A quel prix ou avec quelles contreparties ?
La banque dite mutualiste détient 48% du capital du quotidien nancéien, devient l’actionnaire principal du groupe Est républicain et contrôle tous les journaux de l’est de la France, de la frontière belge à la frontière italienne. Elle masque cette prise de contrôle capitalistique en déléguant la gestion à M. Lignac du groupe Est Républicain.
La Banque poursuit l’installation de tous les outils informatiques et logistiques qui lui permettent de gérer de fait le plus important groupe de presse régional de France (1 200 000 exemplaires) : Le Républicain Lorrain, L’Alsace, Le Progrès – La Tribune, Le Dauphiné libéré, Le Bien Public, Le Journal de Saône-et-Loire, Le Journal de la Haute-Marne , l’Est Républicain, Vosges Matin (fusion de la Liberté de l’Est et de l’édition départementale de l’Est Républicain) et Les Dernières Nouvelles d’Alsace.
Des dirigeants de l’Est Républicain et du Crédit Mutuel essaient pourtant encore de convaincre les salariés qu’ils respecteront l’indépendance des rédactions ! Le Crédit Mutuel ne cache cependant pas sa volonté de « poursuivre les synergies » et de finaliser rapidement la plateforme informatique centralisée, commune à tous les services de tous les titres, socle de « l’industrie de l’information » qu’il entend développer, imposer à toutes les entreprises et équipes rédactionnelles. Son objectif : la mutualisation des contenus éditoriaux. Mauvais présage pour l’emploi dans les entreprises comme pour le pluralisme de l’information.

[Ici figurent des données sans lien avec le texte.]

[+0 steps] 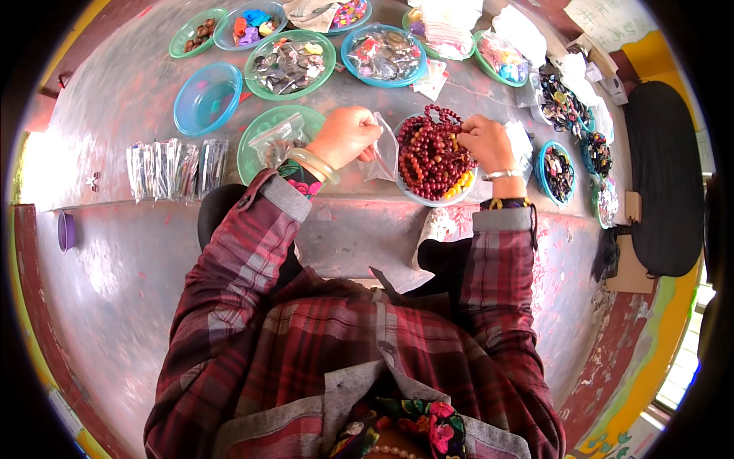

La banque n’aura mis que trois ans pour créer un monopole de la presse régionale et départementale de l’Est sous le regard complice de la direction de la Concurrence et des médias. Alors que les attaques du gouvernement se font de plus en plus directes et violentes contre les journalistes et les médias, au moment où le pouvoir confond de plus en plus information et propagande, le SNJ-CGT condamne cette nouvelle avancée dans les concentrations de la presse en France et dénonce la mainmise d’une banque sur le plus grand groupe de presse de l’hexagone.